## Instructions to follow:
Line by line, repeat the material below exactly and skip the images.

## Information provided:

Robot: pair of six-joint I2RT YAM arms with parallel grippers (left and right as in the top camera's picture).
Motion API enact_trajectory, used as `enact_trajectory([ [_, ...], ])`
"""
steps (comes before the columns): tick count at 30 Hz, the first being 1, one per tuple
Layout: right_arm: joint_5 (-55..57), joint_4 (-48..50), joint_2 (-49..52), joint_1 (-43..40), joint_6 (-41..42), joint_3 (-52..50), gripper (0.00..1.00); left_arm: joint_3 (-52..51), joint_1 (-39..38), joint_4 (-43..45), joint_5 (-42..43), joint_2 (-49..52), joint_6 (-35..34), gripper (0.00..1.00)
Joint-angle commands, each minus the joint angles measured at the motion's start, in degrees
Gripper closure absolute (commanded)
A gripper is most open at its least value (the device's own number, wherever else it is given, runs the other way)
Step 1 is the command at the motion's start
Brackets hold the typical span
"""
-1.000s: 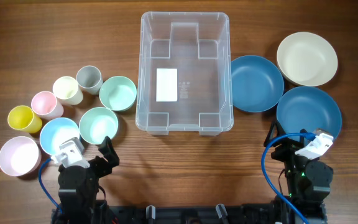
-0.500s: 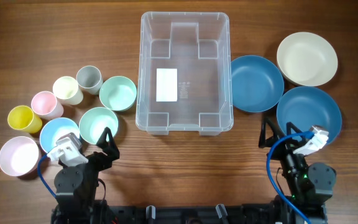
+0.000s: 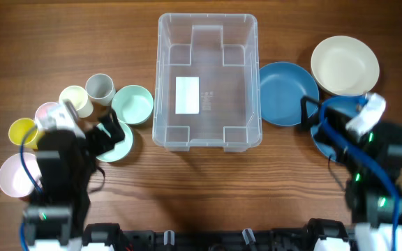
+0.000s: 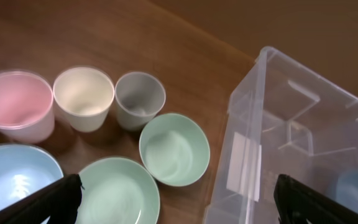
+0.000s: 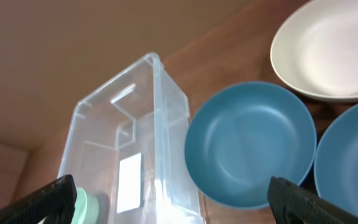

## Result of the exercise:
Robot: pair of six-joint I2RT YAM arms with parallel grippers (left and right as in the top camera's picture).
Motion API enact_trajectory, used as `enact_trajectory([ [_, ...], ])`
"""
steps (comes before the columns): tick count at 30 Hz, the first being 1, one per tuple
Layout: right_arm: joint_5 (-55..57), joint_4 (-48..50), joint_2 (-49..52), joint_1 (-43..40), joint_6 (-41..42), joint_3 (-52..50), gripper (0.00..1.00); left_arm: joint_3 (-52..51), joint_1 (-39..38), joint_4 (-43..45), joint_5 (-42..43), joint_2 (-49..52), joint_6 (-35..34), gripper (0.00..1.00)
Joint-angle commands, each minus the joint angles measured at the motion's start, in degrees
Gripper closure absolute (commanded)
A gripper is most open at its least value (the device's own number, wherever else it is given, runs the other way)
Step 1 is the command at the motion's start
Brackets hold the typical span
"""
-1.000s: 
-0.500s: 
+0.000s: 
+0.000s: 
+0.000s: 

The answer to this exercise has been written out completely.